● **What you should do**
This task calls for copying each line below that contains "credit".

● **Available data**
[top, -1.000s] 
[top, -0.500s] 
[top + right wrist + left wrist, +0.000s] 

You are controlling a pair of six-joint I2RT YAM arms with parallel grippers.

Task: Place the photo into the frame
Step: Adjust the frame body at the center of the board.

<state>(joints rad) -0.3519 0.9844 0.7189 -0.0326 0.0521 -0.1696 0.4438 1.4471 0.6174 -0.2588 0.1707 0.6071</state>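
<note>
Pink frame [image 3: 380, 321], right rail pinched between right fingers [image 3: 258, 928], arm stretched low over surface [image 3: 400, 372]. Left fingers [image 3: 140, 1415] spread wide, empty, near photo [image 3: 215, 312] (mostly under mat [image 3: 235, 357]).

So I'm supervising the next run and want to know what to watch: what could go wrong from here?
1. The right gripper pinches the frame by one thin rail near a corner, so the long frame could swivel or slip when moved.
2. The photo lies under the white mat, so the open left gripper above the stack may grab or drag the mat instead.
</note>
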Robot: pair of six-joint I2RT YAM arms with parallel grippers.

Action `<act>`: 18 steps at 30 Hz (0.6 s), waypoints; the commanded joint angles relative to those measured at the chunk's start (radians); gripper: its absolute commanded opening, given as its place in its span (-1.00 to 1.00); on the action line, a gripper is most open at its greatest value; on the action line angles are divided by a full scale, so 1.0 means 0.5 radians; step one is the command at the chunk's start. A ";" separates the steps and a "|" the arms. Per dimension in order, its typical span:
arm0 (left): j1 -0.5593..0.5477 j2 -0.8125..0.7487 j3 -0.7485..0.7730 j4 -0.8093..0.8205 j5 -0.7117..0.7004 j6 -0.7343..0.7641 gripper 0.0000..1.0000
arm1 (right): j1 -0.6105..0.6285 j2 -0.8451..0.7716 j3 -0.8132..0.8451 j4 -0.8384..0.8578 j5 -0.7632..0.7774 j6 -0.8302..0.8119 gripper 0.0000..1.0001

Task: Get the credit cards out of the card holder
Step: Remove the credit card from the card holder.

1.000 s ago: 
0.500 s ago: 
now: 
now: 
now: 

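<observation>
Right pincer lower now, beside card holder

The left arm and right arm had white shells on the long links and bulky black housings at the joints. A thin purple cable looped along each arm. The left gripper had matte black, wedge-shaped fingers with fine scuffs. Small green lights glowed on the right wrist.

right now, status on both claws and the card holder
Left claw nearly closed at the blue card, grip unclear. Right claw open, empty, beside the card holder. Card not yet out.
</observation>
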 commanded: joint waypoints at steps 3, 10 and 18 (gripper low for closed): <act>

● **Result of the task**
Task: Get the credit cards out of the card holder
Step: Remove the credit card from the card holder.

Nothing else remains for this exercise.